→ **Task brief**:
Could you return the whole listing, character for character?

START Information provided

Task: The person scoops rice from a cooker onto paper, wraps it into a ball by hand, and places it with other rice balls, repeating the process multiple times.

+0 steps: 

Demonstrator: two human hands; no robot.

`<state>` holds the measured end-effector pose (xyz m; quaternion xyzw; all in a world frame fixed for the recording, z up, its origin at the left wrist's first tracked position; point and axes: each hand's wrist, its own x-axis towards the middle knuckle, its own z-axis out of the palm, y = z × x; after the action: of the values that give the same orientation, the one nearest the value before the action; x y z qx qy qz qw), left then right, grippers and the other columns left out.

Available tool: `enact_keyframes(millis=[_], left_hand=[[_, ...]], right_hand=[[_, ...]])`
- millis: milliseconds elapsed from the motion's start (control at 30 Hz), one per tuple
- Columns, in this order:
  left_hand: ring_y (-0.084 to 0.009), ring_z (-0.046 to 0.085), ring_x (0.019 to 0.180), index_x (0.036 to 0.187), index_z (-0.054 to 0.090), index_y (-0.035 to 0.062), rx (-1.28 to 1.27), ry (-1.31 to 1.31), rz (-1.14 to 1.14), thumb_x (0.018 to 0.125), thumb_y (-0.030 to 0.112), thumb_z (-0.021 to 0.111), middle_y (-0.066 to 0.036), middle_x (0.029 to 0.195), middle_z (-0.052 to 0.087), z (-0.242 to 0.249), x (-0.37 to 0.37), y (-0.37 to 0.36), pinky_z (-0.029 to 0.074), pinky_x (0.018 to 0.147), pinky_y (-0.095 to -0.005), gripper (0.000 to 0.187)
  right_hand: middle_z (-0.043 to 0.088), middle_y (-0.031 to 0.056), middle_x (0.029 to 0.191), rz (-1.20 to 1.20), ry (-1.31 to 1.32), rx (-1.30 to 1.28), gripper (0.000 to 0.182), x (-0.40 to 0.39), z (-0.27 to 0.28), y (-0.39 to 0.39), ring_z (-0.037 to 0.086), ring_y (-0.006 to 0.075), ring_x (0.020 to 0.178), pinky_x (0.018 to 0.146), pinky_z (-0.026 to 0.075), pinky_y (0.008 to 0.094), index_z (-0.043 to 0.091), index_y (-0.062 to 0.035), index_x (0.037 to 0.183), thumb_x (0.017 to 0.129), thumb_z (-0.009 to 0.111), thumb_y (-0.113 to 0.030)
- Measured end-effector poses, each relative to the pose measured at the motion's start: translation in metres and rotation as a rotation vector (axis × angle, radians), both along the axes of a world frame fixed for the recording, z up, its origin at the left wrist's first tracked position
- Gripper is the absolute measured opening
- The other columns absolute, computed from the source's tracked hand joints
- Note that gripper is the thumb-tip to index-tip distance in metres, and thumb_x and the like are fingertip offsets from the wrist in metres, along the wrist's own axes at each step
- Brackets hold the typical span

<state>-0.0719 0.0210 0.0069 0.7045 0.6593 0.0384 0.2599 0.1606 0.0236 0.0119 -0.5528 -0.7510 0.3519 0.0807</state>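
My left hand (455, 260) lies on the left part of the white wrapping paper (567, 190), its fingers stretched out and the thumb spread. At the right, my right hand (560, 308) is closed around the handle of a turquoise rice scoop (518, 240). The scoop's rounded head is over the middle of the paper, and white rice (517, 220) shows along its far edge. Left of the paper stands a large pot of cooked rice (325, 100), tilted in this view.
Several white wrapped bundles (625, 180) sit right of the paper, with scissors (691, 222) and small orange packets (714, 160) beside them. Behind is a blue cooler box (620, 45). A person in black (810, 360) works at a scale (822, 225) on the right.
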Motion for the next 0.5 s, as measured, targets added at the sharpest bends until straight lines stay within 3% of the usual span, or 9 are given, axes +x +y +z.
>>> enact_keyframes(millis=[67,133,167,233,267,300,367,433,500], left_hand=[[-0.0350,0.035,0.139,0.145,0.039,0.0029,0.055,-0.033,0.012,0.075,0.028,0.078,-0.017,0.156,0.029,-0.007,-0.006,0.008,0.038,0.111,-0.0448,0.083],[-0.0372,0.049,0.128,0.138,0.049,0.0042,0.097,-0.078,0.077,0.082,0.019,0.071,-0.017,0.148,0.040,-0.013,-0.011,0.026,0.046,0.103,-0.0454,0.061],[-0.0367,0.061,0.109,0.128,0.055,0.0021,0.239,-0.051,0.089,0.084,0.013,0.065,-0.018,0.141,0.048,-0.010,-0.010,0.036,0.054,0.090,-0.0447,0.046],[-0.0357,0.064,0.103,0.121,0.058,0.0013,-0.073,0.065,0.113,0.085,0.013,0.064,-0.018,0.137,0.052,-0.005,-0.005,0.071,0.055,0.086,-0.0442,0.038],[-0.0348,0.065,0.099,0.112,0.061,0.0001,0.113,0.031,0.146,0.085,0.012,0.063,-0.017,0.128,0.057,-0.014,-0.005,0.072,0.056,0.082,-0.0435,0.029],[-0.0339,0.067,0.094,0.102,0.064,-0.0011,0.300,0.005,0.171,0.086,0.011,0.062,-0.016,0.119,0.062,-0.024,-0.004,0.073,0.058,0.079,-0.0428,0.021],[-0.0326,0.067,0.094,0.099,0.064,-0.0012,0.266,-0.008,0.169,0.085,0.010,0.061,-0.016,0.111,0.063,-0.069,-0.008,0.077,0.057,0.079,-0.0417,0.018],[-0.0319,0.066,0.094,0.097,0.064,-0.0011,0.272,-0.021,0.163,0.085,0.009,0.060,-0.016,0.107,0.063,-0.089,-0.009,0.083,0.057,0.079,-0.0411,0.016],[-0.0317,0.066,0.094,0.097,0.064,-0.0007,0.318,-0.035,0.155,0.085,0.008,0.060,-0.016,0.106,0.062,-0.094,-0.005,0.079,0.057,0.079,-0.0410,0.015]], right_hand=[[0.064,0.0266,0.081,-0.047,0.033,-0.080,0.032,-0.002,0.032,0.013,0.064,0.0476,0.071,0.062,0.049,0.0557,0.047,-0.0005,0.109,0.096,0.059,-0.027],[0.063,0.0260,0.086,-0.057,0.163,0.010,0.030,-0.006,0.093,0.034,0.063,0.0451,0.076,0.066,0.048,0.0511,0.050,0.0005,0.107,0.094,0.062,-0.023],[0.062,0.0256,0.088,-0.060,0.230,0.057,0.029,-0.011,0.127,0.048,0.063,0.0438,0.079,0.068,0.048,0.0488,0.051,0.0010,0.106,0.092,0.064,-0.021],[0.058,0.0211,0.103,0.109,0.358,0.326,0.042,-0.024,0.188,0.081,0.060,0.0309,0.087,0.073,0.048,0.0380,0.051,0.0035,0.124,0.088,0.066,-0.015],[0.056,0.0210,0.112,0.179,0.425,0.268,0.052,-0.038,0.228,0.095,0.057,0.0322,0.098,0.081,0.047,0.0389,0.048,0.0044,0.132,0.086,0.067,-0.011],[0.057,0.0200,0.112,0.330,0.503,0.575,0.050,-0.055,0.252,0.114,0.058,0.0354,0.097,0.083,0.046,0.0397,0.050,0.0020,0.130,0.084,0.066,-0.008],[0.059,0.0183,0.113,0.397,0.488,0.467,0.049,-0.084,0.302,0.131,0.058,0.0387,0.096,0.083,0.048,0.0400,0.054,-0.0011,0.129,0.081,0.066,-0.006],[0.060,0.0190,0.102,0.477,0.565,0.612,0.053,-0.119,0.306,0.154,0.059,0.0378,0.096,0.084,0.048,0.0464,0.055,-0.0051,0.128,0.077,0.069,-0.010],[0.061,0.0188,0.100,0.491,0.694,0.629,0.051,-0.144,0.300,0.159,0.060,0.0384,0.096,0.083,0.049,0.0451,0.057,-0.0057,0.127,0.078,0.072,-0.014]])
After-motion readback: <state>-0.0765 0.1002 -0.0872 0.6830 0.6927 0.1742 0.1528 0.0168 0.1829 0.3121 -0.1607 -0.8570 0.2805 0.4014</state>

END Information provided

→ **Problem solution**:
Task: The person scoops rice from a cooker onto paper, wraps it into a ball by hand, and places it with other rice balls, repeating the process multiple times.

+0 steps: 

Demonstrator: two human hands; no robot.

`<state>` holds the measured end-effector pose (xyz m; quaternion xyzw; all in a world frame fixed for the recording, z up, its origin at the left wrist's first tracked position; point and axes: each hand's wrist, its own x-axis towards the middle knuckle, its own z-axis out of the palm, y = z × x; after the action: of the values that give the same orientation, the one nearest the value before the action; x y z qx qy qz qw), left then right, grippers and the other columns left out.

Available tool: `enact_keyframes(millis=[_], left_hand=[[_, ...]], right_hand=[[_, ...]])`
- millis: milliseconds elapsed from the motion's start (control at 30 Hz), one per tuple
- Columns, in this order:
  left_hand: ring_y (-0.084 to 0.009), ring_z (-0.046 to 0.085), ring_x (0.019 to 0.180), index_x (0.036 to 0.187), index_z (-0.054 to 0.090), index_y (-0.035 to 0.062), rx (-1.28 to 1.27), ry (-1.31 to 1.31), rz (-1.14 to 1.14), thumb_x (0.018 to 0.125), thumb_y (-0.030 to 0.112), thumb_z (-0.021 to 0.111), middle_y (-0.066 to 0.036), middle_x (0.029 to 0.195), middle_z (-0.052 to 0.087), z (-0.242 to 0.249), x (-0.37 to 0.37), y (-0.37 to 0.36), pinky_z (-0.029 to 0.074), pinky_x (0.018 to 0.147), pinky_y (-0.095 to -0.005), gripper (0.000 to 0.187)
  right_hand: middle_z (-0.043 to 0.088), middle_y (-0.031 to 0.056), middle_x (0.029 to 0.191), rz (-1.20 to 1.20), ry (-1.31 to 1.32), rx (-1.30 to 1.28), gripper (0.000 to 0.182), x (-0.40 to 0.39), z (-0.27 to 0.28), y (-0.39 to 0.39), ring_z (-0.037 to 0.086), ring_y (-0.006 to 0.075), ring_x (0.020 to 0.178), pinky_x (0.018 to 0.146), pinky_z (-0.026 to 0.075), pinky_y (0.008 to 0.094), index_z (-0.043 to 0.091), index_y (-0.062 to 0.035), index_x (0.037 to 0.183), thumb_x (0.017 to 0.129), thumb_z (-0.009 to 0.111), thumb_y (-0.113 to 0.030)
- Measured end-effector poses, each relative to the pose measured at the motion's start: translation in metres and rotation as a rotation vector (axis × angle, radians), both along the axes of a world frame fixed for the recording, z up, its origin at the left wrist's first tracked position
- Gripper is the absolute measured opening
- The other columns absolute, computed from the source's tracked hand joints
- Note that gripper is the thumb-tip to index-tip distance in metres, and thumb_x and the like are fingertip offsets from the wrist in metres, along the wrist's own axes at each step
- Brackets hold the typical span

<state>-0.0719 0.0210 0.0069 0.7045 0.6593 0.0384 0.2599 0.1606 0.0236 0.0119 -0.5528 -0.7510 0.3519 0.0807</state>
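My left hand (455, 260) lies on the left part of the white wrapping paper (567, 190), its fingers stretched out and the thumb spread. At the right, my right hand (560, 308) is closed around the handle of a turquoise rice scoop (518, 240). The scoop's rounded head is over the middle of the paper, and white rice (517, 220) shows along its far edge. Left of the paper stands a large pot of cooked rice (325, 100), tilted in this view.
Several white wrapped bundles (625, 180) sit right of the paper, with scissors (691, 222) and small orange packets (714, 160) beside them. Behind is a blue cooler box (620, 45). A person in black (810, 360) works at a scale (822, 225) on the right.
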Motion for the next 0.5 s, as measured, targets added at the sharpest bends until straight lines stay within 3% of the usual span, or 9 are given, axes +x +y +z.
>>> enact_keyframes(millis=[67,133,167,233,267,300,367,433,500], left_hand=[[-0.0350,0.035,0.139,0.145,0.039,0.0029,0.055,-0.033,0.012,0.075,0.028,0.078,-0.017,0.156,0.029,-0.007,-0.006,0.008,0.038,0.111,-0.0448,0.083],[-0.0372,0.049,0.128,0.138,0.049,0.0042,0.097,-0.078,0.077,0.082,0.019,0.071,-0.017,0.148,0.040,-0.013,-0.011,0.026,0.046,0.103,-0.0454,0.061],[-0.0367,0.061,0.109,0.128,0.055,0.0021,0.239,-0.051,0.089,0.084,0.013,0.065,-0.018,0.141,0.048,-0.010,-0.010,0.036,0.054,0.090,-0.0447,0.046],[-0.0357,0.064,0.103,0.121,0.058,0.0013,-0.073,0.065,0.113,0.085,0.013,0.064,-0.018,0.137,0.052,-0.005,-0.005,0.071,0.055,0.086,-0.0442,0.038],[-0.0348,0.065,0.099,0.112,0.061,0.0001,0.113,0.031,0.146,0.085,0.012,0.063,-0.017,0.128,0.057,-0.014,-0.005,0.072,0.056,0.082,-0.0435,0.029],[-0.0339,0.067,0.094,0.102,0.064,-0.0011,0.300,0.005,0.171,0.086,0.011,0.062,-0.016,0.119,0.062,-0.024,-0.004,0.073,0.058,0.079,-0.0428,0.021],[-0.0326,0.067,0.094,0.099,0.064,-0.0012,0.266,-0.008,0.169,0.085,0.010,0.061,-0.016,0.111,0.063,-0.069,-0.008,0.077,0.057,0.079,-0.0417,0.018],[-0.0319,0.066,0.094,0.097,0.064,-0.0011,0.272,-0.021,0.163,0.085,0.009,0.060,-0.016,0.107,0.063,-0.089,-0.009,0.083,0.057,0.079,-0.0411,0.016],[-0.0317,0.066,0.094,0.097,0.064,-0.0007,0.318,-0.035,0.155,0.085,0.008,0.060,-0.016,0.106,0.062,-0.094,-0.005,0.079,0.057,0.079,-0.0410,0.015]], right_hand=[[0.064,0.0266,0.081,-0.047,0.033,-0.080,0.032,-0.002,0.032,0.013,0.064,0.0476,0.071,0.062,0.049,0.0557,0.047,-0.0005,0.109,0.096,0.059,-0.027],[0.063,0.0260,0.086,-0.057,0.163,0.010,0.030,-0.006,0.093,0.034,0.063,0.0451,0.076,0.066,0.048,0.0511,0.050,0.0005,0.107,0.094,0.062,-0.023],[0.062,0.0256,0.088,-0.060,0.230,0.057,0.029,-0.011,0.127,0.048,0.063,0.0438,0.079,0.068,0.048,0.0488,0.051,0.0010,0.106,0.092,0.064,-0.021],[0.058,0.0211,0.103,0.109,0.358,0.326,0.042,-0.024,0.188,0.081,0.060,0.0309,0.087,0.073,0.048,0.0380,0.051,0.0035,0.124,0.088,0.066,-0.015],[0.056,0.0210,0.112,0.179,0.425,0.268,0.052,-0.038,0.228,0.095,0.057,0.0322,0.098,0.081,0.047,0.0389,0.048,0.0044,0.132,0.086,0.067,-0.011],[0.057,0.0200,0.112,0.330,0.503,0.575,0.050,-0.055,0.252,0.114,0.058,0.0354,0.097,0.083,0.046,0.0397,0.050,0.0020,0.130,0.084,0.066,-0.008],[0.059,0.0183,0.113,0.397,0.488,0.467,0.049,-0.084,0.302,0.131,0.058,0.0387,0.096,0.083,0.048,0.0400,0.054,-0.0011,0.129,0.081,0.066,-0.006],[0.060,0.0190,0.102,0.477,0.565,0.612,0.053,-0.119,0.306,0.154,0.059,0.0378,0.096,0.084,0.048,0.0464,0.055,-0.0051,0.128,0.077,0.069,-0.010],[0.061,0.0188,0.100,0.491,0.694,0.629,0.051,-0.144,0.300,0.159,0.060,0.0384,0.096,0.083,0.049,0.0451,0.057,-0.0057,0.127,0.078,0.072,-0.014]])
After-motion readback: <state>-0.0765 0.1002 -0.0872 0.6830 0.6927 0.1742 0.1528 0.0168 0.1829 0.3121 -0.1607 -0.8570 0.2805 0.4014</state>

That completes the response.